Toutefois, face à la montée des discours de haine, notamment sur les réseaux sociaux, nous devons renforcer nos capacités et harmoniser nos pratiques professionnelles’’, a-t-il souligné, ajoutant que la mise en place des comités de veille citoyenne, placés sous la coordination du SPPG, constitue à cet effet une avancée majeure.
‘’Elle permettra non seulement de mieux surveiller et documenter les discours à risque, mais aussi de créer une synergie entre journalistes, organisations de la société civile et institutions.
Nous réaffirmons notre engagement à:
-Sensibiliser les acteurs de l’information de la région de Kindia sur l’éthique et la déontologie journalistique;
-Promouvoir un journalisme responsable, inclusif et respectueux des droits humains; -Bien coordonner les mécanismes de veille et d’alerte précoce;
-Accompagner les initiatives visant à renforcer la paix et la cohésion sociale dans notre région.
Nous invitons tous les participants à s’impliquer pleinement dans les échanges afin que les recommandations issues de ces travaux soient concrètes, applicables et adaptées à nos réalités locales. Sur ce, je réitère, au nom de l’antenne régionale du SPPG-Kindia, notre entière disponibilité à accompagner ce processus et à jouer pleinement notre rôle dans la consolidation de la paix en Guinée’’, a lancé Aboubacar Bountouraby Dramé.
Présent à cet atelier et représentant le gouverneur de la région administrative de Kindia, le directeur de cabinet du gouvernorat a, dans son discours d’ouverture, invité les hommes de médias à faire preuve de prudence.

‘’Soyez vraiment prudents. Faites en sorte que les élections ne soient pas une source de problèmes, mais plutôt une solution pour les résoudre. Nous comptons sur vous dans l’application du code de déontologie que vous connaissez mieux que tout le monde. Le discours de haine est toujours porté par des personnes haineuses.

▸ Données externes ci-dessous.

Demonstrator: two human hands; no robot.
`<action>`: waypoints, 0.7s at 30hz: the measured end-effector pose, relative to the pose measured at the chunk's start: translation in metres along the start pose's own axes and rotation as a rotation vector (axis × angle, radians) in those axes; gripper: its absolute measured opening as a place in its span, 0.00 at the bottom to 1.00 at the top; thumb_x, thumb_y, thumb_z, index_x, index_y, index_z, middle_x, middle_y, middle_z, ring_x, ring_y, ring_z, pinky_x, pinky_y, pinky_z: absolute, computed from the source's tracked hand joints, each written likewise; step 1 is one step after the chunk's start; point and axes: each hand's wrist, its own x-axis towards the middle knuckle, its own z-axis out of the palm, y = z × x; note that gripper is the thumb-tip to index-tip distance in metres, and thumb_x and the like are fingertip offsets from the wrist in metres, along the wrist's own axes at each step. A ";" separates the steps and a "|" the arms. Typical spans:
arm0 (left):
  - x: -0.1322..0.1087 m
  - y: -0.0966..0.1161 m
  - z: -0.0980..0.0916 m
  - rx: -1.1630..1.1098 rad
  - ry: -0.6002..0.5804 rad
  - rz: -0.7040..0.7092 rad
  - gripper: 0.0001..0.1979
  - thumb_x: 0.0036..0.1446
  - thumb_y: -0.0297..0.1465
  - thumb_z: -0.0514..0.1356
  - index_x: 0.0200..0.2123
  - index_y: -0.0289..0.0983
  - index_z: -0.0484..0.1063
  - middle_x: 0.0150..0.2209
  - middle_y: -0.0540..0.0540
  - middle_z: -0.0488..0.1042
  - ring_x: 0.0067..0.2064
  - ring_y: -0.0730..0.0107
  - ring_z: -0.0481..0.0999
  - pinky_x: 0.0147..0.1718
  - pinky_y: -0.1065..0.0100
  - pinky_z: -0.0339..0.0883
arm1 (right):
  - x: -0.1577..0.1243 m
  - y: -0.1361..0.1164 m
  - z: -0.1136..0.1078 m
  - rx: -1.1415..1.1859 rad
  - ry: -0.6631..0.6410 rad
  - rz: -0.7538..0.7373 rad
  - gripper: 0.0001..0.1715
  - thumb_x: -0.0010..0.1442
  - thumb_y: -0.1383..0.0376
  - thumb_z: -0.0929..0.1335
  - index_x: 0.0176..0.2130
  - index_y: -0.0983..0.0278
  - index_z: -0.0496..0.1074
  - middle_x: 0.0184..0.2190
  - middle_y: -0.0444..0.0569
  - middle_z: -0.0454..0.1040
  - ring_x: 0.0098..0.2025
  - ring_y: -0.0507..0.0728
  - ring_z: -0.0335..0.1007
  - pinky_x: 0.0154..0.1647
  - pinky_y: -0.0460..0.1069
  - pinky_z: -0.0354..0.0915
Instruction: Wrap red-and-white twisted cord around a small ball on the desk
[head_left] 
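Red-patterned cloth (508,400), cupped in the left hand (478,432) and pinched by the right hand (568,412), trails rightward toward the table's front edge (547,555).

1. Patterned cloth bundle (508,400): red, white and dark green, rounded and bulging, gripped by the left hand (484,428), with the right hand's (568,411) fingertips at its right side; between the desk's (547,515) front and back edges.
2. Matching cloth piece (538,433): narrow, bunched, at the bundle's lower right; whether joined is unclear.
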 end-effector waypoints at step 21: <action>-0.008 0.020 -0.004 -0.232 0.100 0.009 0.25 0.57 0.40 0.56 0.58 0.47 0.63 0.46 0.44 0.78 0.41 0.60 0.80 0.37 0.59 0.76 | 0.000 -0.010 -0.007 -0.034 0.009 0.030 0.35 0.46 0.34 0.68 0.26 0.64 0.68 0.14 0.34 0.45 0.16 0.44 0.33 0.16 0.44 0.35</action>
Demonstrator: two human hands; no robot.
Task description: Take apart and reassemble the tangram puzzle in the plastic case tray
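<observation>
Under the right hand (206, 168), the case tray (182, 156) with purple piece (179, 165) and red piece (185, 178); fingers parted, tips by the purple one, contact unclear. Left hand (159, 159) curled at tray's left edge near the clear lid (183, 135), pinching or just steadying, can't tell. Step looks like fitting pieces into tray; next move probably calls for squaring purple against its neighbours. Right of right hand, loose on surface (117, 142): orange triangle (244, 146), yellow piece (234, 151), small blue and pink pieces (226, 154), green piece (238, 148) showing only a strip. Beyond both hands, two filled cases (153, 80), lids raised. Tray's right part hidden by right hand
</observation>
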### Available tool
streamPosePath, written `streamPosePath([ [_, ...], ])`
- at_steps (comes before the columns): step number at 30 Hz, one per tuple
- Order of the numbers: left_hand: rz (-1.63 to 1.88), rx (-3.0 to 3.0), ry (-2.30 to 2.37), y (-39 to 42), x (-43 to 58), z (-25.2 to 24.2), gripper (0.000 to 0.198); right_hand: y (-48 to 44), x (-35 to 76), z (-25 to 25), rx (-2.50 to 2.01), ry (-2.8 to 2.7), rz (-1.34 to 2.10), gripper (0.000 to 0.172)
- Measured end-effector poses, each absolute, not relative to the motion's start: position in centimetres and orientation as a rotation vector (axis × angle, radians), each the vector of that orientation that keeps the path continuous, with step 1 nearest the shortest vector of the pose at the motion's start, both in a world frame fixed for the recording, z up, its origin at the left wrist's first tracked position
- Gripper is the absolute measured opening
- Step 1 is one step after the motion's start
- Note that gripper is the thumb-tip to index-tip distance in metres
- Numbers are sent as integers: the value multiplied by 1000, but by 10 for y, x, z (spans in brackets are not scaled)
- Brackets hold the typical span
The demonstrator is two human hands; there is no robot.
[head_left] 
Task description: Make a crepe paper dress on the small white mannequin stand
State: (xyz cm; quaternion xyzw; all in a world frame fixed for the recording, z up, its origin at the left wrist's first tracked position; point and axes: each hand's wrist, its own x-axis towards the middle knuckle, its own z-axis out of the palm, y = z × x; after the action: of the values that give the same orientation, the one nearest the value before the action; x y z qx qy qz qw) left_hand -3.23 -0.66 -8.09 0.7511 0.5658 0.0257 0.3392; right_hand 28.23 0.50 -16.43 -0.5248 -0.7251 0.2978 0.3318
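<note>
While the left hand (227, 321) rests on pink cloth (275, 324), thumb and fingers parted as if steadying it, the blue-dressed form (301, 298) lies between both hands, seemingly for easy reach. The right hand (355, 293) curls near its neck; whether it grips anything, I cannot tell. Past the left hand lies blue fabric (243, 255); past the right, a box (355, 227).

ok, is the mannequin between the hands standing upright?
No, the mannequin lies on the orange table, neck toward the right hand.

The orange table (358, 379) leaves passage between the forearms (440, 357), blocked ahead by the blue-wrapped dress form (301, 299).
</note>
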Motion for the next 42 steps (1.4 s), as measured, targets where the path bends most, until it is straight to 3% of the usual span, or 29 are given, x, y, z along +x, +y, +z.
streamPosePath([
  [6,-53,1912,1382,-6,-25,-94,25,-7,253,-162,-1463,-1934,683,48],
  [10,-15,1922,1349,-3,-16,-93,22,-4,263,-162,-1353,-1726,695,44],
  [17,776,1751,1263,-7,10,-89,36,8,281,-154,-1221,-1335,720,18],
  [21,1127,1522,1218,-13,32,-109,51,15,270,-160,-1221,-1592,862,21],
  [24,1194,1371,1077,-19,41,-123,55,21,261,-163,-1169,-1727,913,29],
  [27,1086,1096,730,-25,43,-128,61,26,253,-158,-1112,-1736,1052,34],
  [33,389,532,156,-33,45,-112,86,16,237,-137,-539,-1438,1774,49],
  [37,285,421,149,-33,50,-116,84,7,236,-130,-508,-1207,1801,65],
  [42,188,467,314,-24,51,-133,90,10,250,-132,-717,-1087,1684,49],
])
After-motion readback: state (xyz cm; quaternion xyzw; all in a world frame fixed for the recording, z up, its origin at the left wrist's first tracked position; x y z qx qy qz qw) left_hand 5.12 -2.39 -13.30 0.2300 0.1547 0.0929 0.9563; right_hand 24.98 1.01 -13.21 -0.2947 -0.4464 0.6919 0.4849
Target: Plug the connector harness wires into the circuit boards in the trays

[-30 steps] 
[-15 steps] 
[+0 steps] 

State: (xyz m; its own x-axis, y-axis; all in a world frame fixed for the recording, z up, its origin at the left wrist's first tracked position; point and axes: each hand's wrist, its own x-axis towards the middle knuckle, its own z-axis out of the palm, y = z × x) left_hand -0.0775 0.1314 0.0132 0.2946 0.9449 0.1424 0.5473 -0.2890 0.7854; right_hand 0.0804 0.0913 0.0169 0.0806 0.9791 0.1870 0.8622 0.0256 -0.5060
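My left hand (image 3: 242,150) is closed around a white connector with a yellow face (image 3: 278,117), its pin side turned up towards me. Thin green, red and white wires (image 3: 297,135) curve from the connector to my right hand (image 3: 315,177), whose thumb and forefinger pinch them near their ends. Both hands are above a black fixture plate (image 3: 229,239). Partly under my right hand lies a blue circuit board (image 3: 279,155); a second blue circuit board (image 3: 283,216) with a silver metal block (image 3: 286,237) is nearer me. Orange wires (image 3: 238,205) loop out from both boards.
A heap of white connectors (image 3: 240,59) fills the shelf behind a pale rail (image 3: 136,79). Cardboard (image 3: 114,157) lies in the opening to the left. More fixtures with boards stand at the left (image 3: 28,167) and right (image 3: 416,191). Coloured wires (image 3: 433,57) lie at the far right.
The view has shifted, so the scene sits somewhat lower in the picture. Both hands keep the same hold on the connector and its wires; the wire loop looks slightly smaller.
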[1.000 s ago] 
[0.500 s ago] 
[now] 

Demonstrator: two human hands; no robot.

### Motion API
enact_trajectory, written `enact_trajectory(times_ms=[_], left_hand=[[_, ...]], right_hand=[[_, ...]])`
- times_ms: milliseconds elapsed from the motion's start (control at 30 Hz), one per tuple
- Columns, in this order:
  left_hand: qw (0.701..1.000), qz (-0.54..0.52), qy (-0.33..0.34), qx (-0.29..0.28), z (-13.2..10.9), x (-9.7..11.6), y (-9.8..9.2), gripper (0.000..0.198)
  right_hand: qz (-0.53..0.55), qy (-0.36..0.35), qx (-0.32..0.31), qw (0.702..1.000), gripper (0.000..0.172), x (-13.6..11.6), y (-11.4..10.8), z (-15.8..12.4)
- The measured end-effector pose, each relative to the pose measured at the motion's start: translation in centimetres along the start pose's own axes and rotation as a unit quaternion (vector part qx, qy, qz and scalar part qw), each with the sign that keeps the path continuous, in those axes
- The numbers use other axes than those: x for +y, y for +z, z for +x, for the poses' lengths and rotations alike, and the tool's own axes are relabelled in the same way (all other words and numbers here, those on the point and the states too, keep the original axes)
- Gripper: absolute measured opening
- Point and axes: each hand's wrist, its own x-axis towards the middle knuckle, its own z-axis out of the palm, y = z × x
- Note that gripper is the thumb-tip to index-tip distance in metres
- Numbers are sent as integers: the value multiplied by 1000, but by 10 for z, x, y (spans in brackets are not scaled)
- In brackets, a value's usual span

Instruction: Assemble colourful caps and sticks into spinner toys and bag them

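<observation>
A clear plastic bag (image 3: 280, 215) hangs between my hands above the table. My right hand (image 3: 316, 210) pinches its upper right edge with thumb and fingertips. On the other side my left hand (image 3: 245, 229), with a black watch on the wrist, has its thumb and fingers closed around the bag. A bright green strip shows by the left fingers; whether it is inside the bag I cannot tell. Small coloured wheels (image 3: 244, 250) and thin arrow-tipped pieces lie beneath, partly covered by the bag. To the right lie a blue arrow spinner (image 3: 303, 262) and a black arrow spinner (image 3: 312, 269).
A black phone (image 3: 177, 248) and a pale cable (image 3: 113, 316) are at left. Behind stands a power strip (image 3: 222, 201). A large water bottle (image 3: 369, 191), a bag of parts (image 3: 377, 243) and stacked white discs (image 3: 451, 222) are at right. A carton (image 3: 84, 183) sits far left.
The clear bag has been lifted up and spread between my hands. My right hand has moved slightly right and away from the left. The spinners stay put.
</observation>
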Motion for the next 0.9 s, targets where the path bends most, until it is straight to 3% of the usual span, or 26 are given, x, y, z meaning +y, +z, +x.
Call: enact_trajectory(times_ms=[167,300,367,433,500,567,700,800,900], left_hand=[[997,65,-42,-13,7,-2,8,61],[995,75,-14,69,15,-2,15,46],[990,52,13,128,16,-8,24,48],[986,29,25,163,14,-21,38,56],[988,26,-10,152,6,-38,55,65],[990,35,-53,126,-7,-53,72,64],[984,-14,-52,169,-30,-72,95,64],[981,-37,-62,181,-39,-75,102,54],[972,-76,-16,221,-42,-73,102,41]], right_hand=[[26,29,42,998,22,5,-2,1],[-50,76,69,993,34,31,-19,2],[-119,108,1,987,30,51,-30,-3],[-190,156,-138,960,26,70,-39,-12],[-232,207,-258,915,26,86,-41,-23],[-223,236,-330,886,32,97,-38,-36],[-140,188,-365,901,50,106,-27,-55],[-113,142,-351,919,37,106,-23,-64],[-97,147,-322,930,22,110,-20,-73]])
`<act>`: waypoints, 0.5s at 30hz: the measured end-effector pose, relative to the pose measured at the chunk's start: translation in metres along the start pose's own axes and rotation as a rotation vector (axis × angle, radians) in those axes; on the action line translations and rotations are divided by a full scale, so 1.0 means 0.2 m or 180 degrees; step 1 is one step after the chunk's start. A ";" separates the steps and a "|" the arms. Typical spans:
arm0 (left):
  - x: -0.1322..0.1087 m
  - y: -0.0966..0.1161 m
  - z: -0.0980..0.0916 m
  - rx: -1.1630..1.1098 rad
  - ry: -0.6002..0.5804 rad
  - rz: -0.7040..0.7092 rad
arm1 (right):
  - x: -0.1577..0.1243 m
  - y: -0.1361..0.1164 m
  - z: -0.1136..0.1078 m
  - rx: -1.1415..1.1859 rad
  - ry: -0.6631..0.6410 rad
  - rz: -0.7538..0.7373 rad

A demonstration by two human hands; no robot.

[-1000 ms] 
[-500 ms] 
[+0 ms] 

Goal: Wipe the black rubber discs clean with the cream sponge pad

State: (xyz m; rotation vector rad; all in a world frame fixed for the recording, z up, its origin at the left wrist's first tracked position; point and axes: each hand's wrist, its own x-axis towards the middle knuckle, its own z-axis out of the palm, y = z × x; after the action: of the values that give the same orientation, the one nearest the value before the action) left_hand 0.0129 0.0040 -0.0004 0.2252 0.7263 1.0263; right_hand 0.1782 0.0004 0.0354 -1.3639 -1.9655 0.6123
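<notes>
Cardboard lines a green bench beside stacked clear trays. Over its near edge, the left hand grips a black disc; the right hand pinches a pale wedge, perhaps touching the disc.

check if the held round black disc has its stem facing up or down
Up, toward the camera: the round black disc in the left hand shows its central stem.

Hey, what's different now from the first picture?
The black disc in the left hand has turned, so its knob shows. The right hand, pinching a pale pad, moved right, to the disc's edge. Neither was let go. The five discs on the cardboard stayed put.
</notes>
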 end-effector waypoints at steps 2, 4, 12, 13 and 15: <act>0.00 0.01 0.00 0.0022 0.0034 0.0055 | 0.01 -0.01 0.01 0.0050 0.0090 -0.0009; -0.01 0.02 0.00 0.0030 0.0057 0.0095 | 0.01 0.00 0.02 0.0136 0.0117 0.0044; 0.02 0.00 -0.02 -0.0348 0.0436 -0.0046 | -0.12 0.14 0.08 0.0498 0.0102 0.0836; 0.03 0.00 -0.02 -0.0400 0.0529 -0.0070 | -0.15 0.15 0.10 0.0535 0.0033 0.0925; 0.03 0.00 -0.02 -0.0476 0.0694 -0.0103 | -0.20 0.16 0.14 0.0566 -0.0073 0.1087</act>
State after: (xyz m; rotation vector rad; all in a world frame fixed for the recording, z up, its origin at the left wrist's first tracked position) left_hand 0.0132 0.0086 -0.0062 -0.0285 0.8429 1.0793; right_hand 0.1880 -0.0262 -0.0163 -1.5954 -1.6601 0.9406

Je demande aux journalistes de se considérer comme les porteurs de la voix des sans-voix et de ne pas traduire parfois leurs propres sentiments. Vous ne pouvez pas aimer quelque chose, mais si vous pensez que la population dans sa majorité y adhère, ne vous substituez pas à elle pour faire passer des versions qui pourraient créer des troubles dans le pays’’, a interpellé Lafila Kouyaté.
Depuis Kindia, Amara dji SYLLA, pour Lerevelateur224.com.